### [Assignment]
Give back each line below verbatim.

### [Records for the task]

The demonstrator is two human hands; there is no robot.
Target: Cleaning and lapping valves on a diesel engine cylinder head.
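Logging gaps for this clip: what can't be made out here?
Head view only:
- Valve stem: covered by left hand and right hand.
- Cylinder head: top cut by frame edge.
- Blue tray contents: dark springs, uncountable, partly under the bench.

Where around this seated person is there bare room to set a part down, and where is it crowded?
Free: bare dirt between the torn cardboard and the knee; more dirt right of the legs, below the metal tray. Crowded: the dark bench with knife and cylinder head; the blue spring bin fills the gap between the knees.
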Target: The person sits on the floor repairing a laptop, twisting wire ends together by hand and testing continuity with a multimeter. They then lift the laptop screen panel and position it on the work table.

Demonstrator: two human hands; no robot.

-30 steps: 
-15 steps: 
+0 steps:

### [Task answer]
The demonstrator is two human hands; there is no robot.
Target: Cleaning and lapping valves on a diesel engine cylinder head.
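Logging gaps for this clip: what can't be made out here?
Head view only:
- Valve stem: covered by left hand and right hand.
- Cylinder head: top cut by frame edge.
- Blue tray contents: dark springs, uncountable, partly under the bench.

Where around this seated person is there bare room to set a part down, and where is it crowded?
Free: bare dirt between the torn cardboard and the knee; more dirt right of the legs, below the metal tray. Crowded: the dark bench with knife and cylinder head; the blue spring bin fills the gap between the knees.
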Target: The person sits on the floor repairing a laptop, twisting wire ends together by hand and testing continuity with a multimeter. They then lift the laptop screen panel and position it on the work table.

Demonstrator: two human hands; no robot.

-30 steps: 
-15 steps: 
+0 steps:

That finishes the exercise, with nothing more to add.